##### Data shown #####
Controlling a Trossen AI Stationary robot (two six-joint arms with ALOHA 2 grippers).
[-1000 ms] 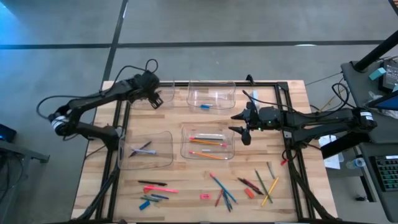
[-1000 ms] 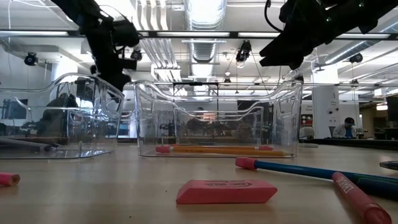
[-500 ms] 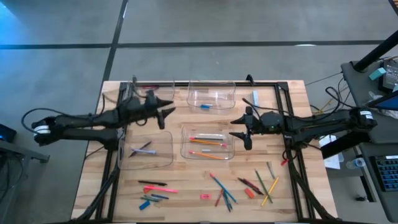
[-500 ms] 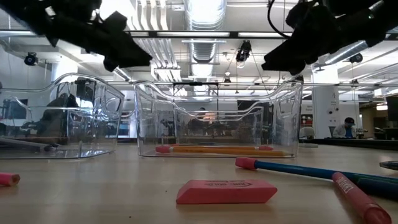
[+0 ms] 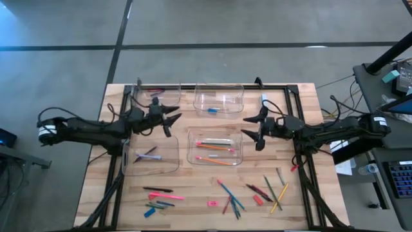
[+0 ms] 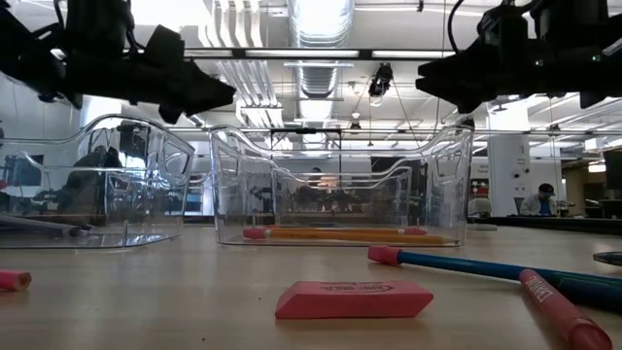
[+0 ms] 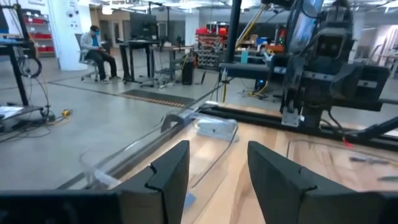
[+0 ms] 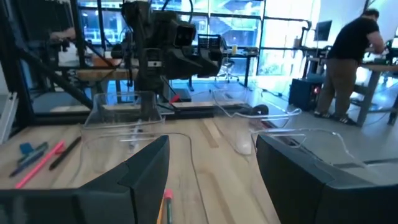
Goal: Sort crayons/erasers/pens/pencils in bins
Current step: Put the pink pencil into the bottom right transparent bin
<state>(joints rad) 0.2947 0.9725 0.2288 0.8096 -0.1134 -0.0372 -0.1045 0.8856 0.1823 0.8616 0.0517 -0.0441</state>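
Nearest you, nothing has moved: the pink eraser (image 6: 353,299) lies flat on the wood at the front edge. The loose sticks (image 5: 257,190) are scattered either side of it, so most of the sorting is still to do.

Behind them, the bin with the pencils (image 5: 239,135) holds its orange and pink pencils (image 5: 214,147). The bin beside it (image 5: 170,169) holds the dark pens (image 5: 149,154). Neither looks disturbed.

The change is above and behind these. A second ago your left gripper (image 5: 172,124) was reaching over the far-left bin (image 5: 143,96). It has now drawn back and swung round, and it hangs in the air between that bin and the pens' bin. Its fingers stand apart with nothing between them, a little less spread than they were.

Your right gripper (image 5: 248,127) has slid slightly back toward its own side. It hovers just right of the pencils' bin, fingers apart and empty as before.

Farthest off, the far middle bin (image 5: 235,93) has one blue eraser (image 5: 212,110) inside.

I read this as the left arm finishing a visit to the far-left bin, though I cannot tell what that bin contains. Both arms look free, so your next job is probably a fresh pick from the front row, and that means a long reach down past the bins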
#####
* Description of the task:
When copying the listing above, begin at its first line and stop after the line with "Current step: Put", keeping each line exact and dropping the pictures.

* Exercise answer:
Controlling a Trossen AI Stationary robot (two six-joint arms with ALOHA 2 grippers).
[-1000 ms] 
[-1000 ms] 
[-500 ms] 
[-500 ms] 
[+0 ms] 
[+0 ms] 
[+0 ms] 
[+0 ms] 
Goal: Sort crayons/erasers/pens/pencils in bins
Current step: Put the pink pencil into the bottom right transparent bin

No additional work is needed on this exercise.